Teddy has always been one of Westworld's more stable characters, but in the fifth episode of Season 2, "Akane No Mai," that all changed when Dolores had him reprogrammed to better suit her robot rebellion needs. Poor, innocent Teddy, you don't deserve to be treated like that. Teddy has always been generally clueless — while the other hosts gain full consciousness, he's still acting according to his code — but as it turns out, so is the man who plays him. In a recent interview with Vulture, James Marsden revealed Westworld Season 2 details, and the actor admitted that much of the time, he has no clue what's going on. Phew! I thought it was just me.
Watching Westworld can sometimes seem like a futile task: Every time we get an answer to one of the show's zillion mysteries, we're left with even more questions. But according to Marsden, it's even more difficult to be an actor on Westworld, because creators Lisa Joy and Jonathan Nolan give the actors even less information before shooting. Imagine trying to get into your character's head when you have literally no information about your character's backstory, desires, or future goals (or if they'll even survive!).
Marsden explained to Vulture that his most challenging moments on the show involve scenes that he's totally clueless about:
There are moments Teddy’s haunted by in the first season when he’s talking about Wyatt. That was tricky. I didn’t have an f*cking clue who Wyatt was. Who is this guy and why am I now a Union soldier outfit? Jonah and Lisa were like, "It will make sense later." They were trying to be cryptic intentionally. It was difficult for me to assign meaning to it because I don’t know what I was really even talking about.
There's a lot to unpack here. Obviously, props to Marsden for doing an amazing job in what are clearly difficult circumstances. You totally seemed like you knew what you were talking about, dude. Fake it 'till you make it, right? Now that I know that Marsden himself has no idea what's going on in Westworld, I definitely feel better about my own fuzzy understanding of the Wyatt/Dolores thing. If he's on set every day and is still confused, then fans totally get a pass for having to read a recap or two after each episode ends.

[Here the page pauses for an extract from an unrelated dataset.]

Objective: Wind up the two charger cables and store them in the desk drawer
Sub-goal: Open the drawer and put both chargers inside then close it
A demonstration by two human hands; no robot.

Marsden compared the experience of being an actor on Westworld to being a viewer, in that the actors are also being manipulated (in a good way!) by the producers:
There’s moments on the show when you’re saying things and you, as an actor, don’t really have a clue what is going on. You’re intentionally off balance because that’s the way it’s supposed to feel when you see it ... Lisa and Jonah are great about making sure we know the necessary things. But when they want it to come out a little cloudy, they keep you in the clouds. So as the season progresses, there are revelations to us as well.
I repeat: Isn't it great to know fans aren't alone in this? I love imagining that Marsden also spends his Sunday nights poring through Reddit in an attempt to understand the episode.
Marsden may not know a lot about what's going on in Westworld, but luckily, he has Evan Rachel Wood by his side to help him out. Practically all of Teddy's scenes are with Dolores (although that may change now that he's been reprogrammed), so the two spend plenty of time together goofing off on set. Yeah, you read that right. When they aren't filming brutal death scenes or epic shootouts, the Westworld set is actually... fun.
Evan’s got a remarkably sharp sense of humor and everyone on the show likes to have a good time ... We have a lot of fun on set pretending the show is a musical, pretending it were a say a spinoff of a Ron Burgundy movie — it gets very, very silly on set.
I guess you have to keep things light in order to balance out all that White Hat/Black Hat darkness. Maybe the Westworld cast will get to put their off-camera musical skills to good use one day — Season 2 has been filled with interesting musical choices (like that "Seven Nation Army" sitar rendition), so why not let the cast help out?
Westworld airs at 9 p.m. ET Sundays on HBO.